AIM OF THE TASK:
Nothing but the lines holding the string "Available" should appear in the answer. Copy them from the entries.
________________________________________
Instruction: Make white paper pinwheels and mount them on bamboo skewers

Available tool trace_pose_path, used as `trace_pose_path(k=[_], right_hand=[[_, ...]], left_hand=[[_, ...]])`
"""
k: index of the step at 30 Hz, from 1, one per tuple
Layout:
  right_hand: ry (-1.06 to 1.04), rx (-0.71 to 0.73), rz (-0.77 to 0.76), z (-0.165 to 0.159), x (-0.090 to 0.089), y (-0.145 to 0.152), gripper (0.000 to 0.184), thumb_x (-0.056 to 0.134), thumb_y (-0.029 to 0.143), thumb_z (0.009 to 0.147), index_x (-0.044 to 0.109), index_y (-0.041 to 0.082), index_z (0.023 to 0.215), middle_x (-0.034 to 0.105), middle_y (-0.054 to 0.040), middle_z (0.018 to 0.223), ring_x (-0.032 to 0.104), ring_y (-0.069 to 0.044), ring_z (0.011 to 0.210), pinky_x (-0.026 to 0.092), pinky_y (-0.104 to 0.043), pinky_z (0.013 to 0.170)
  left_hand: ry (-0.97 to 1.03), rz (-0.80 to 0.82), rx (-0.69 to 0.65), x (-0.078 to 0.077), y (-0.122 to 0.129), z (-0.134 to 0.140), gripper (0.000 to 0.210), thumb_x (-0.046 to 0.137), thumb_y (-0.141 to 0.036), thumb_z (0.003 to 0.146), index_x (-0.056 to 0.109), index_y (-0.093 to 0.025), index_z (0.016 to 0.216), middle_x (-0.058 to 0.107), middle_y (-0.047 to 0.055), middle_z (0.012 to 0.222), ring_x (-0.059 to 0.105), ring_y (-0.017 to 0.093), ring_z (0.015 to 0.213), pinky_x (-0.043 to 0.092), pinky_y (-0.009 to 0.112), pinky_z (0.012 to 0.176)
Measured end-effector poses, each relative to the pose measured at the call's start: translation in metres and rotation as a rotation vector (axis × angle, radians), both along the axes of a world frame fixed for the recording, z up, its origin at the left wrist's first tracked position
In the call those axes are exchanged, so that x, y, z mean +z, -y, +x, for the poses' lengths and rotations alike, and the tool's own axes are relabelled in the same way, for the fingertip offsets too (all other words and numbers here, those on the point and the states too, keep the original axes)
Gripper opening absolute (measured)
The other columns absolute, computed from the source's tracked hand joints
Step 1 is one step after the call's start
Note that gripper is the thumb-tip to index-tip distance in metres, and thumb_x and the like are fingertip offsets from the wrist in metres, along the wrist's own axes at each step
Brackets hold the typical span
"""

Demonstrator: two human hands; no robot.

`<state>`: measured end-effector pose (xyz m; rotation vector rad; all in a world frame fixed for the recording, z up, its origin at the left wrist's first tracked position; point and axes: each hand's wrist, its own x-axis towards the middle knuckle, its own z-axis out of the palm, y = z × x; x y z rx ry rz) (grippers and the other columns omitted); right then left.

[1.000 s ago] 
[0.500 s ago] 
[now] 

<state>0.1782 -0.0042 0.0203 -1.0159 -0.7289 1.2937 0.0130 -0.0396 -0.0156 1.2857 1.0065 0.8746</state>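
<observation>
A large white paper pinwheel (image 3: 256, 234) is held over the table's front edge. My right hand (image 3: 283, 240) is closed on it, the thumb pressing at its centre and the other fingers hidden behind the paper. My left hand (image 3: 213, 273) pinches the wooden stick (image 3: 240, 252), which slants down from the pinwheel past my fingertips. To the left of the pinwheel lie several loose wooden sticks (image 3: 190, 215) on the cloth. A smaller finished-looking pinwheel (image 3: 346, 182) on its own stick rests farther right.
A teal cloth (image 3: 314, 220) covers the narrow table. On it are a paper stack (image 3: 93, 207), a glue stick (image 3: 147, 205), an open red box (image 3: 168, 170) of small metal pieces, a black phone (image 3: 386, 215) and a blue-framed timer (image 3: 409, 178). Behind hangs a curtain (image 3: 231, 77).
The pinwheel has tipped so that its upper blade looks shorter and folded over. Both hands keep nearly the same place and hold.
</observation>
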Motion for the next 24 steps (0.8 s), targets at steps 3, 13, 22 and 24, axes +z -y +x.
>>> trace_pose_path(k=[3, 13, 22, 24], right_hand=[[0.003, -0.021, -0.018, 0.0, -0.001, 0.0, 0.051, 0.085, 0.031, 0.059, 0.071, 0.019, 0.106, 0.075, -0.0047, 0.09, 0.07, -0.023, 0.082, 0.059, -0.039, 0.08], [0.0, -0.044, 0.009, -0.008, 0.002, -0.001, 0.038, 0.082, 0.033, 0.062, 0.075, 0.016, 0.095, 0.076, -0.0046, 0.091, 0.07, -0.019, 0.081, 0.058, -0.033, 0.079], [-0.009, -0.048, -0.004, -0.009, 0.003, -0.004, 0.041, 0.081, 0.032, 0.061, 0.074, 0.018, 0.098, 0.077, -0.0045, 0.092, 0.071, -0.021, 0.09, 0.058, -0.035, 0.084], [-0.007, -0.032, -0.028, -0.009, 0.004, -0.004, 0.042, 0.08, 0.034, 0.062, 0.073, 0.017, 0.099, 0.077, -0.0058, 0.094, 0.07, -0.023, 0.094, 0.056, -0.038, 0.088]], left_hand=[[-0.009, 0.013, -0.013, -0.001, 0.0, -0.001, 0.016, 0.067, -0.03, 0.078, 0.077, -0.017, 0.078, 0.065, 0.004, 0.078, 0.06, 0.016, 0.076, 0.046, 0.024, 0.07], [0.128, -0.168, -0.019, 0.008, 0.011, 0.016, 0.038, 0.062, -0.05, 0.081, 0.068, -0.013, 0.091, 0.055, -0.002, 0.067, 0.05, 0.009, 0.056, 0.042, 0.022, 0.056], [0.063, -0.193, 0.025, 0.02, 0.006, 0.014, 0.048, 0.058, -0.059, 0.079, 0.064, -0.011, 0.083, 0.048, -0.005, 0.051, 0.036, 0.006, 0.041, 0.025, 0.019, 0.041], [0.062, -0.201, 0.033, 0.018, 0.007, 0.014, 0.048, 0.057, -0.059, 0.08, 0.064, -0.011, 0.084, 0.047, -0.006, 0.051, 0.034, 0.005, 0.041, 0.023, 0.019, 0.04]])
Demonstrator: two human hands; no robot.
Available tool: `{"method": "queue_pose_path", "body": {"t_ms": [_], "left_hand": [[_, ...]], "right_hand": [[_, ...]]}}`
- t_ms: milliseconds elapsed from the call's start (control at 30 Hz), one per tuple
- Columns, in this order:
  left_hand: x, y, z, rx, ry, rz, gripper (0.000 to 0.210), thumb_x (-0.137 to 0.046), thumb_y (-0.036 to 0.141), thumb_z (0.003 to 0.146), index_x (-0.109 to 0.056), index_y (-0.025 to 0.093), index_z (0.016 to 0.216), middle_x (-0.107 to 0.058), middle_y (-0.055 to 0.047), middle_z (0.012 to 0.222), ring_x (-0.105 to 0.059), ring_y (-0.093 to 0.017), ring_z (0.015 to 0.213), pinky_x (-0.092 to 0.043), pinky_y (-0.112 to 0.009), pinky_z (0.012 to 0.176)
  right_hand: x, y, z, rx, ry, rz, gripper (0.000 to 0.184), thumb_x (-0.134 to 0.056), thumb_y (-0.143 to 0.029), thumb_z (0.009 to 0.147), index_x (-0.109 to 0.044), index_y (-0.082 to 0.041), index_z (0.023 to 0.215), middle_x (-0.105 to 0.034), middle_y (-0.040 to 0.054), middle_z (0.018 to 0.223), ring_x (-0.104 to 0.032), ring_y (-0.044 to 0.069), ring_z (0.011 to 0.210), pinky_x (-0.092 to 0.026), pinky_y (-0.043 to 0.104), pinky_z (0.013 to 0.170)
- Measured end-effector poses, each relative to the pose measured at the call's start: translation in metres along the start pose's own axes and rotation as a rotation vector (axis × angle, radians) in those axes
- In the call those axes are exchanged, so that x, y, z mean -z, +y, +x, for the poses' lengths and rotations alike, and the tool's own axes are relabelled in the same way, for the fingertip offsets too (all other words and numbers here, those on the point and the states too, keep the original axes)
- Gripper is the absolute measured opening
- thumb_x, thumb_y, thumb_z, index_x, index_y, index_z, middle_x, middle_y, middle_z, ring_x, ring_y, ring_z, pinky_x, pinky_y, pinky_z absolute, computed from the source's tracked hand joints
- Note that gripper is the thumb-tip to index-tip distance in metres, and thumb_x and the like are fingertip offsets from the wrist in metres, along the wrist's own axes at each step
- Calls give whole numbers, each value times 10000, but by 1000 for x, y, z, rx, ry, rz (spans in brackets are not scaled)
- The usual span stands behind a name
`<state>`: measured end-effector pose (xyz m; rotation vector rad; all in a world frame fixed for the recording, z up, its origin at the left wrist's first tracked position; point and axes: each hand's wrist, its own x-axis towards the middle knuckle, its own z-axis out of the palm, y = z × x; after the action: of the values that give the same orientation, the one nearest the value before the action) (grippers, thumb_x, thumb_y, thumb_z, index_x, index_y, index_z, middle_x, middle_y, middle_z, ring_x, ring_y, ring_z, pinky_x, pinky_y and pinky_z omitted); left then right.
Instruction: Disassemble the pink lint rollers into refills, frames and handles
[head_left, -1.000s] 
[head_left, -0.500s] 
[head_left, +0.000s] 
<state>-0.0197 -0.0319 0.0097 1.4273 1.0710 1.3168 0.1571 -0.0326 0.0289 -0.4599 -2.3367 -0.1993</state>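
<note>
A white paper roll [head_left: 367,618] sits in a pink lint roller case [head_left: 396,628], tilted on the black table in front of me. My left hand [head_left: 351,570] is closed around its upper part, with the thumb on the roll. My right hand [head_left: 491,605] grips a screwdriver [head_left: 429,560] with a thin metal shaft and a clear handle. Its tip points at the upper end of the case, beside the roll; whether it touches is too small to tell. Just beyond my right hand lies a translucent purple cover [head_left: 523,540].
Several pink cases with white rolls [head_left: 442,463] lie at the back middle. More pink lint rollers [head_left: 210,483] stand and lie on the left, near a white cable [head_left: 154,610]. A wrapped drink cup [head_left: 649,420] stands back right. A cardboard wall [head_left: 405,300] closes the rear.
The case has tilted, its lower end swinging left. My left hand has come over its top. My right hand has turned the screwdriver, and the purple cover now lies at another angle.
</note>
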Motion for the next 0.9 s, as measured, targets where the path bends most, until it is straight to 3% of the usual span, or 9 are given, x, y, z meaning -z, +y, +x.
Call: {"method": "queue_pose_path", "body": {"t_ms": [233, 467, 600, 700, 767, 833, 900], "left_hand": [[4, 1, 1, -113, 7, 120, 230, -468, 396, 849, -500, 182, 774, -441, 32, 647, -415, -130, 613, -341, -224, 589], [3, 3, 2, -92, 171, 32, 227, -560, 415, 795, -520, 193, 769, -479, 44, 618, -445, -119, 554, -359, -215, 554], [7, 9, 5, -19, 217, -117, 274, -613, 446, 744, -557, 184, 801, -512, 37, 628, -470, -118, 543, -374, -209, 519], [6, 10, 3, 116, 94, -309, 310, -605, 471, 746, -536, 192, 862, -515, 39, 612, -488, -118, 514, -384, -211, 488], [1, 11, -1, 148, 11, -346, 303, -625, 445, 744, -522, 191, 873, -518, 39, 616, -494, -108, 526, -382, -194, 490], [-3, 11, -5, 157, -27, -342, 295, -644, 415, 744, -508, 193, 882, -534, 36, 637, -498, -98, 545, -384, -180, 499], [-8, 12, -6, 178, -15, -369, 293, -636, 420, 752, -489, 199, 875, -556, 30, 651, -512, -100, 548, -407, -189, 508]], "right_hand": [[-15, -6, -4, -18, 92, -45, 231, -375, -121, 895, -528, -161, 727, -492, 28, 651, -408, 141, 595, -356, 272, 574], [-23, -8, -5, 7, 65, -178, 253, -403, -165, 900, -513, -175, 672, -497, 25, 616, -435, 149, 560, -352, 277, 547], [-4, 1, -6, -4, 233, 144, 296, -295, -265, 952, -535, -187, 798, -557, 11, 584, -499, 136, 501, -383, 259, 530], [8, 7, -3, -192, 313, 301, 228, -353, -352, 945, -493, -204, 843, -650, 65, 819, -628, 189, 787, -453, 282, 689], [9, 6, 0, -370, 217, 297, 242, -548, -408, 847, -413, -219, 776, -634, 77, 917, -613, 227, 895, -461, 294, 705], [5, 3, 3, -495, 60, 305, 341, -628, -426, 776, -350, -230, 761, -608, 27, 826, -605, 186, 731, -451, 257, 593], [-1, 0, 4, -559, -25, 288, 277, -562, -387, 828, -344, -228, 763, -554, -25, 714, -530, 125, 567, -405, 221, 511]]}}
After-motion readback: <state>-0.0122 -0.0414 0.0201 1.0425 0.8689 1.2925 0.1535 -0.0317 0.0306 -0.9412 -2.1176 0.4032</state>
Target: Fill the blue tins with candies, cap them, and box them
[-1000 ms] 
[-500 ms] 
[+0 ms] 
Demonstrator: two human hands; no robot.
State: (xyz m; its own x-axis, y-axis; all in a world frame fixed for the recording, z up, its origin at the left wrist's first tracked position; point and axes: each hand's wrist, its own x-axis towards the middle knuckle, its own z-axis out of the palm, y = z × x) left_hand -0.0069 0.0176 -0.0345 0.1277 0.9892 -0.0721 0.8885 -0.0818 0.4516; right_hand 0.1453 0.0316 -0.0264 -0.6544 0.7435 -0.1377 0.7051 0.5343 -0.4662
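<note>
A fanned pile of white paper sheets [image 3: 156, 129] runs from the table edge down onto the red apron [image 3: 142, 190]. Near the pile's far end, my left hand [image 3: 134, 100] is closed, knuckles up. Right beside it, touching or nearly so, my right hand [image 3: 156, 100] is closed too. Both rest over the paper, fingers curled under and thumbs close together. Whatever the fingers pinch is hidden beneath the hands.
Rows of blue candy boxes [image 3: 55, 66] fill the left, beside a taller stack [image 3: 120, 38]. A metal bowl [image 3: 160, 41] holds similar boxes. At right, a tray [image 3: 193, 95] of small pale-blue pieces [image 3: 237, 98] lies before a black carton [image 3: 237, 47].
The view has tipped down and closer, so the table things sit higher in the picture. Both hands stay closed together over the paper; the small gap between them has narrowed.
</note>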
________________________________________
SOLUTION TO THIS PROBLEM:
Available tool trace_pose_path, used as `trace_pose_path(k=[_], right_hand=[[_, ...]], left_hand=[[_, ...]])`
Available tool: `{"method": "queue_pose_path", "body": {"t_ms": [_], "left_hand": [[_, ...]], "right_hand": [[_, ...]]}}`

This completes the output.